Franklin J. Sawtelle (October 9, 1846 – March 9, 1911) was an American architect in practice in Providence, Rhode Island from 1880 until his death in 1911. Sawtelle had a varied practice but was best known for the design of single-family homes.

==Life and career==
Sawtelle was born October 9, 1846 in Norridgewock, Maine to George Sawtelle and Sarah Herrick Sawtelle, nee Peet.
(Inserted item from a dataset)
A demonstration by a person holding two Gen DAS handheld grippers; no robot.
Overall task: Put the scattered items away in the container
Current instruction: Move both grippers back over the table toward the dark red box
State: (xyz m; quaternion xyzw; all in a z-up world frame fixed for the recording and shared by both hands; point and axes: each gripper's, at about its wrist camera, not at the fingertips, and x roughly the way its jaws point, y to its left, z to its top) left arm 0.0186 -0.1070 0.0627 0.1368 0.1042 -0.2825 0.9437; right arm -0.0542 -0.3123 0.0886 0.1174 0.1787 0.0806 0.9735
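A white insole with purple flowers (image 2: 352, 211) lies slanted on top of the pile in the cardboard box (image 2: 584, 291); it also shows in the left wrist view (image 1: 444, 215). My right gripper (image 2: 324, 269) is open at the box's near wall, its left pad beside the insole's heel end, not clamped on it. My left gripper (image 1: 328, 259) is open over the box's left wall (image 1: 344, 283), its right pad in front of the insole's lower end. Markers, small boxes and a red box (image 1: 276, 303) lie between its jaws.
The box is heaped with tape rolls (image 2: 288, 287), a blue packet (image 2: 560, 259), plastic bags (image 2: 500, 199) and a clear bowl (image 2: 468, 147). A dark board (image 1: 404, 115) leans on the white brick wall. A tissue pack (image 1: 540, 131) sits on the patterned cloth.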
He was educated in the local schools, and as a teenager began his architectural studies in the Portland office of Francis H. Fassett. In 1873 he relocated to Providence, taking a job with Stone & Carpenter. After seven years, in 1880, he opened his own office. He practiced independently for his entire career, except during 1901–1902, when he was senior member of the partnership of Sawtelle, Robertson & Shurrocks with Wayland T. Robertson and Alfred F. Shurrocks. Sawtelle died in 1911, while engaged on the commission for the Wheeler School. The school was completed by Sawtelle's associate, Frances E. Henley.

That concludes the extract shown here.